* [Problem] Copy out the data below as written; omit any images.

* [Given data]
- - -

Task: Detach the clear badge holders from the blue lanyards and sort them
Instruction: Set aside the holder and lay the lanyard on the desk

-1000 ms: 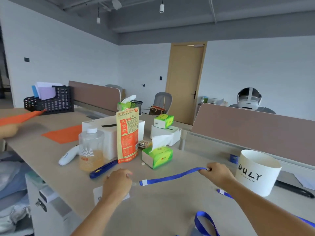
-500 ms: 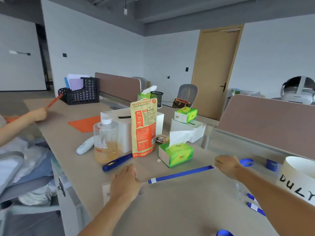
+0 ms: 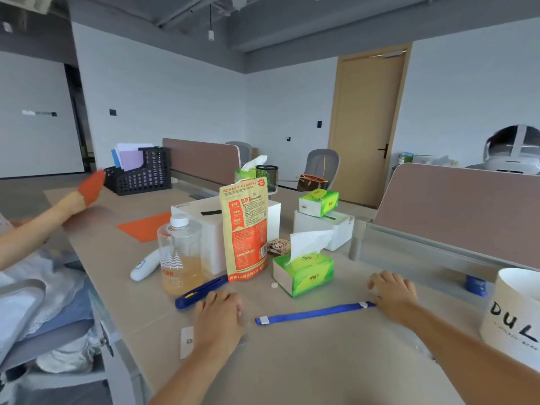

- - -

* [Solution to this problem]
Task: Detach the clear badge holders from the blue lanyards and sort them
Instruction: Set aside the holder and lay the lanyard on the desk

-1000 ms: 
-500 ms: 
+0 ms: 

No further output is required.